◆ **What is required**: For this exercise, copy out each line of the material below that includes "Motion".

-------- Dataset section

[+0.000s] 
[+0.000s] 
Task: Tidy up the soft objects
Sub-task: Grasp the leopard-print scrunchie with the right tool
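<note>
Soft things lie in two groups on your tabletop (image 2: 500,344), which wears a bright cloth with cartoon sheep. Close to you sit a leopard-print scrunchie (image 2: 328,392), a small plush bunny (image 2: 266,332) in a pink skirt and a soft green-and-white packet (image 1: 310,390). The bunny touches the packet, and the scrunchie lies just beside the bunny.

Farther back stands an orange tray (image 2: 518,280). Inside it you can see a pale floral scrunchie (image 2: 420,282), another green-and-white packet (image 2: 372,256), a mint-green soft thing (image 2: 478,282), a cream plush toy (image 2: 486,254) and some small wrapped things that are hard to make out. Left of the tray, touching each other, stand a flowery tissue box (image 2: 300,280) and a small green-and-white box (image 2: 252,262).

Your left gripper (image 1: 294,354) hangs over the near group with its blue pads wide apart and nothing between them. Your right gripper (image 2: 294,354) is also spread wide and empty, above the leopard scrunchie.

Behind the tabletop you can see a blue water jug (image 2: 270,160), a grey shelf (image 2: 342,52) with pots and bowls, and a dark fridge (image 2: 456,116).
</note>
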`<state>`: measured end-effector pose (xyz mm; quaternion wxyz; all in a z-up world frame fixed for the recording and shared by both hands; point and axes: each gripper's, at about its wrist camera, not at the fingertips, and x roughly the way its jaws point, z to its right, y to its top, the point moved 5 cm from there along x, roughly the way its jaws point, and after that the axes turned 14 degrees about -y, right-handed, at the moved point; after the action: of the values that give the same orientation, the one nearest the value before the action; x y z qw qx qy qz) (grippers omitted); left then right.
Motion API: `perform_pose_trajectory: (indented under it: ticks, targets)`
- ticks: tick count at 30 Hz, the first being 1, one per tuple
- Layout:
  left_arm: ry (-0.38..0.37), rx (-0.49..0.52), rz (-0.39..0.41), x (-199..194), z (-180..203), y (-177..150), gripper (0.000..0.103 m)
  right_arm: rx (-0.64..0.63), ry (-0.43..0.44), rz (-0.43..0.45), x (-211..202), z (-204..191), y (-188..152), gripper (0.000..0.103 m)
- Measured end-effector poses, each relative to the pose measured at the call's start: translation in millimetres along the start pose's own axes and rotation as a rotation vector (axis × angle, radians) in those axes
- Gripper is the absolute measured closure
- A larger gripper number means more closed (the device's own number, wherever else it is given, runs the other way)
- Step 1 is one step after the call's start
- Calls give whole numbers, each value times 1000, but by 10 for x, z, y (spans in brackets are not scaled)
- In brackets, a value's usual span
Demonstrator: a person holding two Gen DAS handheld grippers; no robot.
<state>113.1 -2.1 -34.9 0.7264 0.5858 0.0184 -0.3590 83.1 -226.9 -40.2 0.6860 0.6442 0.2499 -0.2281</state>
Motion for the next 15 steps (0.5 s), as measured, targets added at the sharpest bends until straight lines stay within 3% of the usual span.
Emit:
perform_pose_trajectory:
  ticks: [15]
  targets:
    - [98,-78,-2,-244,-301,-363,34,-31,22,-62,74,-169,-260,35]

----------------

◆ **Solution for this problem**:
Motion API: `perform_pose_trajectory: (indented under it: ticks, targets)`
Motion for the next 15 steps (0.5 s), as measured, targets added at the sharpest bends until straight lines stay within 3% of the usual span.

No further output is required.